WHAT TO DO - When you reach the line in the listing below that contains "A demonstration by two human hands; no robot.", begin returning lines exactly as written, and stop after the line that contains "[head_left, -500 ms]". Return no other lines.

DATA SECTION -
☆ ☆ ☆ ☆

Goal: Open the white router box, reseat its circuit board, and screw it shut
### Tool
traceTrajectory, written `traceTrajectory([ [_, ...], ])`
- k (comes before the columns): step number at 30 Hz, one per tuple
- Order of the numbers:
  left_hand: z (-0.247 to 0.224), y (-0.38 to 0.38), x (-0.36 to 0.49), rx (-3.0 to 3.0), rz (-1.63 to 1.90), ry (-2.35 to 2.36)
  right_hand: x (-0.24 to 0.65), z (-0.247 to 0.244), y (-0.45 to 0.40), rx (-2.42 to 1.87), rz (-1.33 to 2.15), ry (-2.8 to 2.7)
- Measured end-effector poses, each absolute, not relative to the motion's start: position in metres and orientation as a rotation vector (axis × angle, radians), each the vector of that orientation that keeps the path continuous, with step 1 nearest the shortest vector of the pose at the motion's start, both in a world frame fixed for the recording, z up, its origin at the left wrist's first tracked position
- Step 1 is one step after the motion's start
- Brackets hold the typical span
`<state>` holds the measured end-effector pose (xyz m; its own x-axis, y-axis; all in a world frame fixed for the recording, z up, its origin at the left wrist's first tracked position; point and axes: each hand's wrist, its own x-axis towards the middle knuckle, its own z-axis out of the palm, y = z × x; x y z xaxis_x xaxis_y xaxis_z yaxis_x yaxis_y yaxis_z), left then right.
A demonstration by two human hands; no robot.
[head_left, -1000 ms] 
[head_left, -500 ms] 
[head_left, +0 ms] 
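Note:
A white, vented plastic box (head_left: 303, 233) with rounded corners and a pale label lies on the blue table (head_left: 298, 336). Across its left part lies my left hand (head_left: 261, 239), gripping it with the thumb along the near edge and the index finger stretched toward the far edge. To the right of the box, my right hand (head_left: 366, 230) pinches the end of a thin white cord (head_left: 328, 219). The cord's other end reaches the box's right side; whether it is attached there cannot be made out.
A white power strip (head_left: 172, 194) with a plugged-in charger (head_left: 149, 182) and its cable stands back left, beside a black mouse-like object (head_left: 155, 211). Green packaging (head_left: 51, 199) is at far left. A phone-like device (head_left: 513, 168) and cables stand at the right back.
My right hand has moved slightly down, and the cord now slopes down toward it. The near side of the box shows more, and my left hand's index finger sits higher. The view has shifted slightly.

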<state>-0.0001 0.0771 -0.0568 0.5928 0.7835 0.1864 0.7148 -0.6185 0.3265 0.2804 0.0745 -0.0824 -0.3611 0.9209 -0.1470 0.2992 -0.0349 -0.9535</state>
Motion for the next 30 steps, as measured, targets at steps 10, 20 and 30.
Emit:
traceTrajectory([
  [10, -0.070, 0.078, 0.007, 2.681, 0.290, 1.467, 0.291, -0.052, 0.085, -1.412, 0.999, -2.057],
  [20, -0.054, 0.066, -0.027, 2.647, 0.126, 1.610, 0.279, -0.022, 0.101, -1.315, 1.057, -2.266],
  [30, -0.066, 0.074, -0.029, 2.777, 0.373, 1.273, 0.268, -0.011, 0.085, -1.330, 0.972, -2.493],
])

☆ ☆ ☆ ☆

EXERCISE OUTPUT -
A demonstration by two human hands; no robot.
[head_left, -1000 ms] 
[head_left, -500 ms] 

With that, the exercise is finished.